▸ What you have to do
Make an exact copy of all the entries, but do not reproduce the pictures.

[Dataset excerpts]
┄┄┄┄┄┄

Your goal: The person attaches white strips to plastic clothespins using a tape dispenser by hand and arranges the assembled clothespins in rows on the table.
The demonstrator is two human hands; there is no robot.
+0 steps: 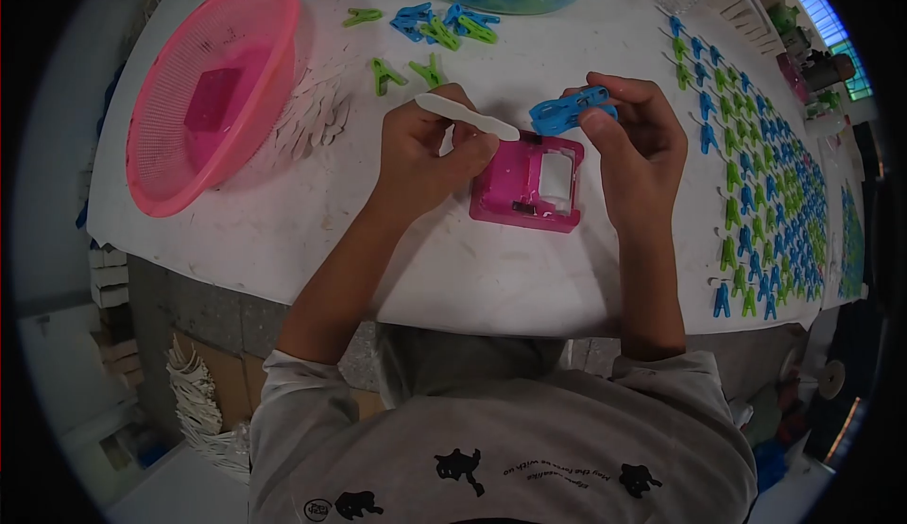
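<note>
My left hand point(439, 151) is closed on a flat white strip point(468, 117) with rounded ends, pinched above the table. In my right hand point(642, 141) a blue clip point(569, 111) is gripped between thumb and fingers, its far end pointing toward the strip. Clip and strip are close together; whether they touch I cannot tell. Between and below the hands, a pink box point(505, 182) with a white block in its opening stands on the table. Past my left hand lie loose green clips point(382, 77) and a small pile of blue and green ones.
A pink basket point(279, 75) holding a darker pink block stands at the left, beside a heap of white strips point(316, 113). A clear tub point(518, 0) of clips is at the back. Rows of blue and green clips point(746, 198) cover the right side of the white table point(453, 292).
</note>
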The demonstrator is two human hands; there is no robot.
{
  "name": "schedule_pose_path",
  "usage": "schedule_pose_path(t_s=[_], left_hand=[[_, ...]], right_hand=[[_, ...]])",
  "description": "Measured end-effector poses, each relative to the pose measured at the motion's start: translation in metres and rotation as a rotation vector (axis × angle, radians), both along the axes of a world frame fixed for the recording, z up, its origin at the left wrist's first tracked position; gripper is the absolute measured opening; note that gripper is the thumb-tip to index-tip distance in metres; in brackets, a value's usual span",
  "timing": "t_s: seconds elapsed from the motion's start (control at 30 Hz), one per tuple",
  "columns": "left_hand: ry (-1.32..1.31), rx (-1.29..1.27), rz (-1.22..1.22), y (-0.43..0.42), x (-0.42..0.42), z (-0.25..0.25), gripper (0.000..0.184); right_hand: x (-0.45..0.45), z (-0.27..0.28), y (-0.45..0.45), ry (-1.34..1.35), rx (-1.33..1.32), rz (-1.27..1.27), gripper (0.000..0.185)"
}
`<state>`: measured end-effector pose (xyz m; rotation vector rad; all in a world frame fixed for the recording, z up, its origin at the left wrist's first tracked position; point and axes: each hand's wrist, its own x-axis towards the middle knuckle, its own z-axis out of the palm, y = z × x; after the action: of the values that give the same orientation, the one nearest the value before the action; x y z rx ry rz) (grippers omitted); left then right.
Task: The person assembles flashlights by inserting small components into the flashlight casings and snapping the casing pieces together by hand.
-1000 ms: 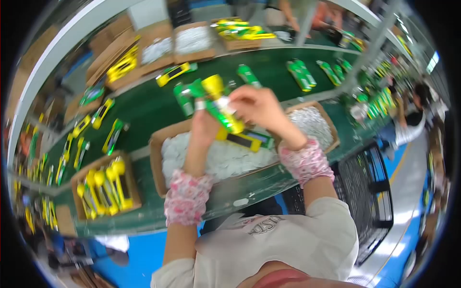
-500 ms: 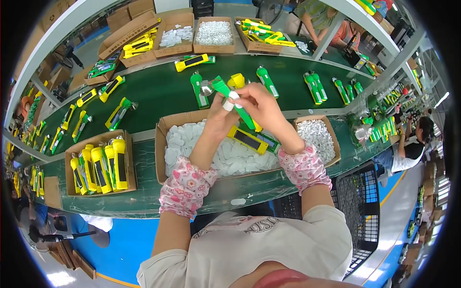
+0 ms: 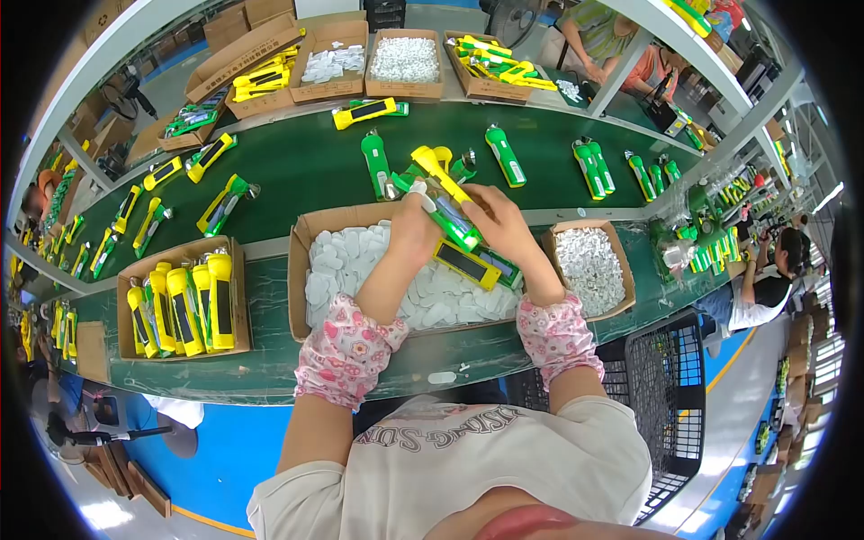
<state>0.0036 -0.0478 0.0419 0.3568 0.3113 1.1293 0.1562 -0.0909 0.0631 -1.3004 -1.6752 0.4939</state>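
My left hand (image 3: 414, 229) is closed round a green flashlight (image 3: 457, 229), which slants down to the right over a cardboard box (image 3: 299, 270) of white plastic pieces (image 3: 346, 261). My right hand (image 3: 502, 225) grips a yellow flashlight casing (image 3: 434, 165) lying across the green one. Whether the two parts are joined, I cannot tell. A white piece (image 3: 419, 186) shows by my left fingertips. Below my hands, a yellow flashlight with a dark panel (image 3: 466, 265) lies on the white pieces. Behind, a green flashlight (image 3: 374, 162) rests on the green belt.
To the left, a box (image 3: 241, 310) holds several upright flashlights. Small clear parts fill a box (image 3: 621, 270) on the right. More flashlights lie along the belt (image 3: 297, 171). Boxes of parts line a back shelf, and a black crate (image 3: 670, 387) stands at the right. Other people sit farther off.
My hands have moved slightly apart. The green flashlight has shifted lower, and a yellow casing now lies across it in my right hand. The white piece is less visible.
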Motion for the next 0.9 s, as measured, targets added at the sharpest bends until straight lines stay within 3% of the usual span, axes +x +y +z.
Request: schedule_pose_path(t_s=[0.3, 0.4, 0.53, 0.87, 0.9], left_hand=[[0.142, -0.075, 0.150, 0.005, 0.002, -0.010, 0.020], [0.306, 0.036, 0.188, 0.008, 0.003, -0.016, 0.019], [0.414, 0.030, 0.151, 0.010, -0.003, -0.022, 0.024], [-0.071, 0.079, 0.068, -0.003, -0.009, 0.002, 0.028], [-0.017, 0.080, 0.109, -0.001, -0.009, -0.003, 0.030]], right_hand=[[-0.015, 0.004, -0.007, -0.022, 0.050, 0.015, 0.030], [-0.023, 0.013, -0.014, -0.195, -0.018, -0.023, 0.029], [-0.038, -0.009, -0.015, -0.203, 0.181, -0.067, 0.029], [-0.041, -0.021, -0.012, -0.271, 0.243, -0.128, 0.049], [-0.041, -0.020, -0.012, -0.282, 0.229, -0.106, 0.050]])
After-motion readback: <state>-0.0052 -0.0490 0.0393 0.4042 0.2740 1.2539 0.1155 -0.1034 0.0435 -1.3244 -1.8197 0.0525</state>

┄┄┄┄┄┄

▸ Answer for this exercise
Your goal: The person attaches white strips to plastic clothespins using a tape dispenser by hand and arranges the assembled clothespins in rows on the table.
The demonstrator is two human hands; there is no robot.
+0 steps: 
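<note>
My left hand point(439, 151) is closed on a flat white strip point(468, 117) with rounded ends, pinched above the table. In my right hand point(642, 141) a blue clip point(569, 111) is gripped between thumb and fingers, its far end pointing toward the strip. Clip and strip are close together; whether they touch I cannot tell. Between and below the hands, a pink box point(505, 182) with a white block in its opening stands on the table. Past my left hand lie loose green clips point(382, 77) and a small pile of blue and green ones.
A pink basket point(279, 75) holding a darker pink block stands at the left, beside a heap of white strips point(316, 113). A clear tub point(518, 0) of clips is at the back. Rows of blue and green clips point(746, 198) cover the right side of the white table point(453, 292).
</note>
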The demonstrator is two human hands; there is no robot.
{
  "name": "schedule_pose_path",
  "usage": "schedule_pose_path(t_s=[_], left_hand=[[_, ...]], right_hand=[[_, ...]])",
  "description": "Measured end-effector poses, each relative to the pose measured at the motion's start: translation in metres and rotation as a rotation vector (axis × angle, radians), both along the axes of a world frame fixed for the recording, z up, its origin at the left wrist's first tracked position; gripper is the absolute measured opening; note that gripper is the thumb-tip to index-tip distance in metres; in brackets, a value's usual span",
  "timing": "t_s: seconds elapsed from the motion's start (control at 30 Hz), one per tuple",
  "columns": "left_hand: ry (-1.32..1.31), rx (-1.29..1.27), rz (-1.22..1.22), y (-0.43..0.42), x (-0.42..0.42), z (-0.25..0.25), gripper (0.000..0.184); right_hand: x (-0.45..0.45), z (-0.27..0.28), y (-0.45..0.45), ry (-1.34..1.35), rx (-1.33..1.32), rz (-1.27..1.27), gripper (0.000..0.185)"
}
`<state>`: measured end-effector pose (xyz m; rotation vector rad; all in a world frame fixed for the recording, z up, its origin at the left wrist's first tracked position; point and axes: each hand's wrist, its own x-axis towards the middle knuckle, its own z-axis out of the palm, y = z × x; after the action: of the values that give the same orientation, the one nearest the value before the action; x y z rx ry rz) (grippers omitted); left then right.
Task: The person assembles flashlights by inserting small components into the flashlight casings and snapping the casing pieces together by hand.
-1000 ms: 
-500 ms: 
+0 ms: 
<state>0.0036 -0.0478 0.0419 0.3568 0.3113 1.1293 0.1562 -0.0909 0.0631 -1.3004 -1.6752 0.4939</state>
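My left hand (image 3: 414, 229) is closed round a green flashlight (image 3: 457, 229), which slants down to the right over a cardboard box (image 3: 299, 270) of white plastic pieces (image 3: 346, 261). My right hand (image 3: 502, 225) grips a yellow flashlight casing (image 3: 434, 165) lying across the green one. Whether the two parts are joined, I cannot tell. A white piece (image 3: 419, 186) shows by my left fingertips. Below my hands, a yellow flashlight with a dark panel (image 3: 466, 265) lies on the white pieces. Behind, a green flashlight (image 3: 374, 162) rests on the green belt.
To the left, a box (image 3: 241, 310) holds several upright flashlights. Small clear parts fill a box (image 3: 621, 270) on the right. More flashlights lie along the belt (image 3: 297, 171). Boxes of parts line a back shelf, and a black crate (image 3: 670, 387) stands at the right. Other people sit farther off.
My hands have moved slightly apart. The green flashlight has shifted lower, and a yellow casing now lies across it in my right hand. The white piece is less visible.
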Motion for the next 0.9 s, as measured, targets added at the sharpest bends until straight lines stay within 3% of the usual span, axes +x +y +z.
Request: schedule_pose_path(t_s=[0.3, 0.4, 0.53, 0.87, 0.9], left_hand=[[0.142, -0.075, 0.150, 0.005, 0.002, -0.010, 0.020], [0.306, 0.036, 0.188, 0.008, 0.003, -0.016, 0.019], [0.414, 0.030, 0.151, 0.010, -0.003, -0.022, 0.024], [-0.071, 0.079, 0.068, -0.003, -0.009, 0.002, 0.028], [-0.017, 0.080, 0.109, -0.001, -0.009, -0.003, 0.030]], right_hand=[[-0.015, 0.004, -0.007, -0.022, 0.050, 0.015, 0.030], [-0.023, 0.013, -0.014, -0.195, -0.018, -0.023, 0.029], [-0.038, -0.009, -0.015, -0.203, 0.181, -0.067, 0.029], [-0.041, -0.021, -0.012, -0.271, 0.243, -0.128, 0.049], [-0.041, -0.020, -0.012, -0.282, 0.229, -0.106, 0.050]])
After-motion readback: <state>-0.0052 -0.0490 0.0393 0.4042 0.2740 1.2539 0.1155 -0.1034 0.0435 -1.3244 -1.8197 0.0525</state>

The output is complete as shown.